Le potentiel clinique de ces cellules a été confirmé par des analyses immunohistochimiques réalisées sur des échantillons de lésions tumorales de patients atteints de ccRCC montrant une co-localisation des cellules tumorales exprimant HLA-G (HLA-G+) dans des zones infiltrées par des cellules T CD4+.

Ainsi, ces résultats démontrent que les lymphocytes T CD4+ ILT2+ constituent un réservoir de cellules T cytotoxiques au sein de la tumeur, non ciblées par les inhibiteurs de checkpoints actuels, mais qui pourraient l'être par des anticorps bloquant l'interaction HLA-G/ILT2. Cette étude ouvre ainsi la voie à la mise en place d'une nouvelle alternative thérapeutique pour les tumeurs HLA-G+.








Analyse immunohistochimique de la co-expression des marqueurs CD4, HLA-G et PDL1 sur des coupes sériées de tissu tumoral provenant d’un patient avec un carcinome rénal à cellules claires (SRHI)


1 : Pour éviter que les cellules immunitaires comme les lymphocytes T, soient activées en continu et détruisent les cellules saines (comme dans le cas des maladies auto-immunes), elles sont munies de points de contrôle immunitaires - checkpoints immunitaires, que l'on peut assimiler à des cadenas, quand celui-ci est verrouillé par la bonne clé, les cellules immunitaires ne sont pas activées. Dans certains cas, les cellules tumorales ont la clé pour activer le cadenas des cellules immunitaires, les empêchant ainsi de détruire la tumeur. C'est le cas de PDL1 qui est exprimé par les cellules tumorales et qui peut 'verrouiller' PD1, récepteur présent à la surface des cellules immunitaires. Des chercheurs ont développé des anticorps anti-PD1 et anti-PDL1 (inhibiteurs de checkpoints immunitaires) pour éviter le « verrouillage » des lymphocytes T par les cellules tumorales, permettant ainsi leur activation contre les cellules tumorales pour les détruire.

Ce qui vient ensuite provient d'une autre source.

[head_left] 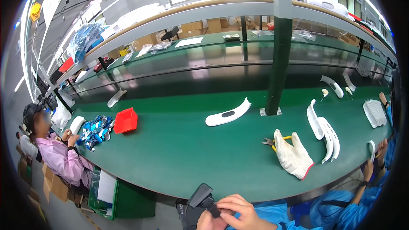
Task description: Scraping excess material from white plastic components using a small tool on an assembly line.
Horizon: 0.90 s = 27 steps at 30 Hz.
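At the bottom edge, below the green workbench (191,153), both my hands meet on a small black device (200,198) with a dark strap. My right hand (240,213) pinches the strap beside the device with thumb and fingers. My left hand (206,221) sits under it, mostly cut off by the frame edge, fingers curled on the same strap. A white work glove (294,155) lies on the bench ahead of me to the right, over yellow-handled pliers (269,142).
Curved white plastic parts lie on the bench: one in the middle (228,114), a pair to the right (326,134). A red bin (126,120) and blue-packaged pieces (96,130) sit at left by a person in pink (59,155). A person in blue (362,196) works at right. A green post (277,64) rises mid-bench.
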Available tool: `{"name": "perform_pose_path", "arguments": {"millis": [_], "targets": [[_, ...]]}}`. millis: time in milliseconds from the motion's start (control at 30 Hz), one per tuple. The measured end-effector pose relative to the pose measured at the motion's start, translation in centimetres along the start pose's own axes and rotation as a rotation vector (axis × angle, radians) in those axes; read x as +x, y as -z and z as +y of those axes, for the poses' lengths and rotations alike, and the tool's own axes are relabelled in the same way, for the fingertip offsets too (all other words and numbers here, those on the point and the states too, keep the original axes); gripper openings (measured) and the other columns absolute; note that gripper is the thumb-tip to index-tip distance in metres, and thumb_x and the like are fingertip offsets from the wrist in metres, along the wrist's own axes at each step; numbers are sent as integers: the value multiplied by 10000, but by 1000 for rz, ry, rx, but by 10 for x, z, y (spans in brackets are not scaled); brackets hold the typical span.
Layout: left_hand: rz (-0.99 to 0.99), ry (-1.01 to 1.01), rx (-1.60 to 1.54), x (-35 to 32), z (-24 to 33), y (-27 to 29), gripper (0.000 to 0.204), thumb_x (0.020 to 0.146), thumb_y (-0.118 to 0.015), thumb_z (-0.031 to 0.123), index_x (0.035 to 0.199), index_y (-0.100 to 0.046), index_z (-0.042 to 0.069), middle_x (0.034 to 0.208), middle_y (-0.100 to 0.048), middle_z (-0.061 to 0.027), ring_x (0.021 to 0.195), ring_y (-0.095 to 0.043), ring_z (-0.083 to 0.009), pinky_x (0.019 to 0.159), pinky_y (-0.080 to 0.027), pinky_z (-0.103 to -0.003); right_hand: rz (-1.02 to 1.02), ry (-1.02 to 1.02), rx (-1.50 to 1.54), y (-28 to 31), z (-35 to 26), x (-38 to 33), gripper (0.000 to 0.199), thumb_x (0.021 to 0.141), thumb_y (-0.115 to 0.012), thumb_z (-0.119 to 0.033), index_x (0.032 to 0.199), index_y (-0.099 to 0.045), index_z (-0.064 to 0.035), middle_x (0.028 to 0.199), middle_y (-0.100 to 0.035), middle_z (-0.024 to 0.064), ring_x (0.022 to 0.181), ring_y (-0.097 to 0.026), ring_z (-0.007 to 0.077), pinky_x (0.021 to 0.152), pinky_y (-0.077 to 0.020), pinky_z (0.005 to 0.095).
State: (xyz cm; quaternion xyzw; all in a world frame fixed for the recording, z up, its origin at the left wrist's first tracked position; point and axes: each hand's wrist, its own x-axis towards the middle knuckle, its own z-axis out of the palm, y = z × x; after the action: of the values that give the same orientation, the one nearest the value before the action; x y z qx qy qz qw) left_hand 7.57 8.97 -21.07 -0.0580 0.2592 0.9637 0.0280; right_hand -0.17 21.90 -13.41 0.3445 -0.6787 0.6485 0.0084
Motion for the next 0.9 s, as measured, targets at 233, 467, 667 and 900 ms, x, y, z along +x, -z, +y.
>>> {"name": "perform_pose_path", "arguments": {"millis": [233, 467, 667, 900], "targets": [[299, -289, 852, 9, 52, -49, 210, 979, -453, 52, 1124, -588, -17, 984, -630, -49, 908, -587, -139, 811, -480, -271, -90, -61, 108, 14, 2, 9, 328, 824, -699, -145, 1082, -597, 30, 1060, -587, 199, 902, -599, 339, 810, -485, 387], [-61, -475, 1420, 20, 95, -84, 112, 876, -529, -19, 959, -604, -29, 871, -626, -123, 792, -609, -176, 706, -493, -306, -86, -361, 442, 57, 18, 6, 414, 880, -630, 22, 1288, -560, 6, 1237, -618, 163, 1145, -613, 243, 983, -495, 352], [-3, -347, 1417, 20, 92, -95, 101, 867, -570, -11, 960, -608, -22, 797, -617, -88, 741, -609, -155, 671, -486, -287, -241, -63, -141, 20, 6, 22, 430, 765, -818, -131, 1114, -604, 0, 1066, -644, 121, 984, -631, 259, 829, -516, 354], [-27, -233, 1339, 21, 99, -89, 186, 816, -642, -51, 996, -610, -18, 891, -635, -76, 853, -624, -142, 761, -509, -270, -259, -83, 20, 27, 1, 16, 372, 759, -840, -181, 996, -617, -1, 953, -638, 102, 869, -620, 235, 744, -502, 330]]}}
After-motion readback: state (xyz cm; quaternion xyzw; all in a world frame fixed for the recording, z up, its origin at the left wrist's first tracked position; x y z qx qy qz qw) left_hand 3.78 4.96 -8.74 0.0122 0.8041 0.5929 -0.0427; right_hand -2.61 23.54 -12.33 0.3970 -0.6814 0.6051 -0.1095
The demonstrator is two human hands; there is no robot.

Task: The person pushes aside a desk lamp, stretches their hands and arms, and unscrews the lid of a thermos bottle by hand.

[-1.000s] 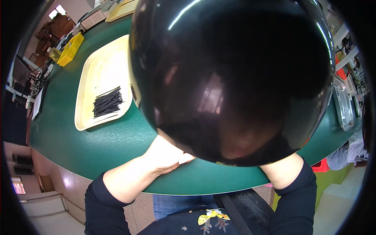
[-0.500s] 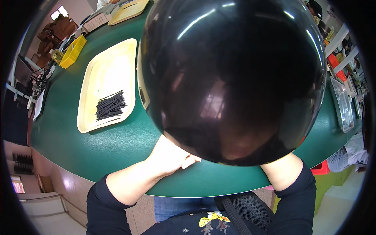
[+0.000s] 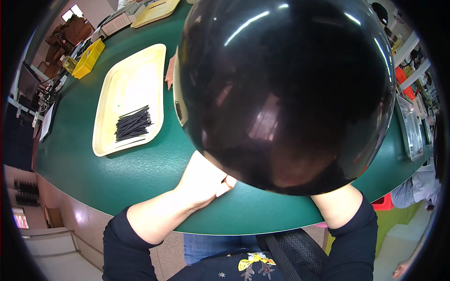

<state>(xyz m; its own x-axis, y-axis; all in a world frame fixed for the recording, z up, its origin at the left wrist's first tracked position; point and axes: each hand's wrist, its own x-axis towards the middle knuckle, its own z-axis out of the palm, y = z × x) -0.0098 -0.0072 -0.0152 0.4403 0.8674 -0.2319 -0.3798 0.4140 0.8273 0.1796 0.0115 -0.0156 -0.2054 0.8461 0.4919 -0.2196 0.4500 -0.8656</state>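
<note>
A green table stands over pale floor; left fingers curl, hold unclear, right ones hidden.

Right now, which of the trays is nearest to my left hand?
The cream tray with black strips is nearest your left hand. The other cream tray lies farther, near the top edge; the clear tray is at far right.

The left hand angles inward, fingers partly hidden. The right forearm extends forward, the right hand out of sight.
</note>
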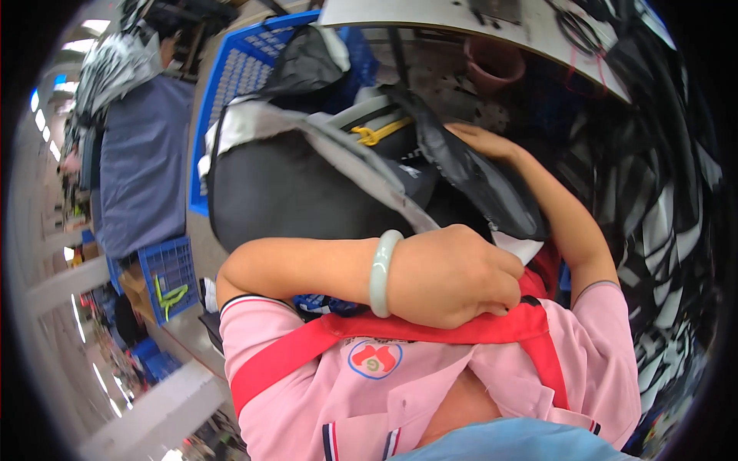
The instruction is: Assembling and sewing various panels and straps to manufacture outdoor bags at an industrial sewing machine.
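Note:
Across my lap lies a large black and grey bag (pixel 300 188), its grey-edged parts spread apart. A yellow strip (pixel 382 132) like a zipper or tape shows inside it. My left hand (pixel 453 276), with a pale green bangle (pixel 380 273) at the wrist, is curled in front of my chest over the red apron (pixel 438 332). Whatever its fingers pinch is hidden. A white scrap or flap (pixel 519 247) shows just beyond those knuckles. On the far right side, my right hand (pixel 483 142) lies with stretched fingers against the edge of the bag's black panel (pixel 484 173).
A blue plastic crate (pixel 211 115) stands behind the bag, with black material (pixel 311 61) in it. A white table (pixel 430 14) crosses the top, a reddish bucket (pixel 493 65) beneath it. Black and white material (pixel 661 230) piles up at right. A smaller blue crate (pixel 171 273) sits left.

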A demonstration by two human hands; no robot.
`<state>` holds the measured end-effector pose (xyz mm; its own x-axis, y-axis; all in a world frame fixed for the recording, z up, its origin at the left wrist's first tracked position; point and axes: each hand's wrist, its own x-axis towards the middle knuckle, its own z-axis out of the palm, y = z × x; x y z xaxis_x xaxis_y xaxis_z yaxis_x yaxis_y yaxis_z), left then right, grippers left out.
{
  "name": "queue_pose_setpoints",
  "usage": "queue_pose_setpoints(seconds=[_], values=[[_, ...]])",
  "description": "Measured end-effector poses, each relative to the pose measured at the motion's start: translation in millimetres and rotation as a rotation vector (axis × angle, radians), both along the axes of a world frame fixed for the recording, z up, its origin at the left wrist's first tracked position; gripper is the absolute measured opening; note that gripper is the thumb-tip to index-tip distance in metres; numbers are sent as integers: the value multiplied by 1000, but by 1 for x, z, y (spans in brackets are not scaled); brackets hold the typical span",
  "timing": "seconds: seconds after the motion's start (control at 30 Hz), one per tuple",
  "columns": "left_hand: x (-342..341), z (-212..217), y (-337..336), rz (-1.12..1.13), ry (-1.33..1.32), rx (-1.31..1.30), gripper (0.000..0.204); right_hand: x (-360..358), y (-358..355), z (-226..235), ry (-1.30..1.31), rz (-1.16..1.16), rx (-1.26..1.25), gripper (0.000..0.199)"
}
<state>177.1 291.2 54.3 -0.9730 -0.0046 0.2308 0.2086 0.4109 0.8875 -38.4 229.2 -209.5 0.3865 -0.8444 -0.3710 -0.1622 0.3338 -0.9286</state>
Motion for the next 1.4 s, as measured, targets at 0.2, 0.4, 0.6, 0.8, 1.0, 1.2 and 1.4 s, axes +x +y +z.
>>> queue_pose_setpoints(seconds=[0.2,0.4,0.6,0.8,1.0,1.2,1.4], values=[[26,9,19,122,152,-469,19,15,4,31,189,102,210,49],[75,25,-98,820,20,-479,24,22,15,86,-51,-251,-94,13],[181,-56,-181,1040,-898,-498,56,-30,4,150,20,-236,-460,8],[164,22,-101,1179,-427,-447,45,-68,-7,211,735,-207,-1007,13],[162,74,-24,1322,148,-837,36,-127,-49,279,1001,-292,-1692,18],[136,-31,26,901,-55,-1033,20,-107,0,331,1135,-289,-1628,14],[137,-33,22,506,-702,-410,24,-78,100,265,1079,-30,-1517,15]])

2 : Les lymphocytes T (LT) jouent un rôle dans la réponse immunitaire adaptative, ils sont responsables de l'immunité cellulaire. Il existe plusieurs types de lymphocytes T, parmi eux :  les LT CD8+, lymphocytes T cytotoxiques, qui détruisent les cellules cibles infectées par un virus ou transformées lors du processus de cancérogénèse ; les LT CD4+, lymphocytes T auxiliaires, qui sont des intermédiaires de la réponse immunitaire en régulant d'autres fonctions lymphocytaires.



Cette étude a été financée par l'INCA. Elle est le fruit d'une collaboration étroite entre les chercheurs du SRHI (CEA-Jacob), les oncologues, urologues et anatomo-pathologistes de l'hôpital Saint-Louis (Paris).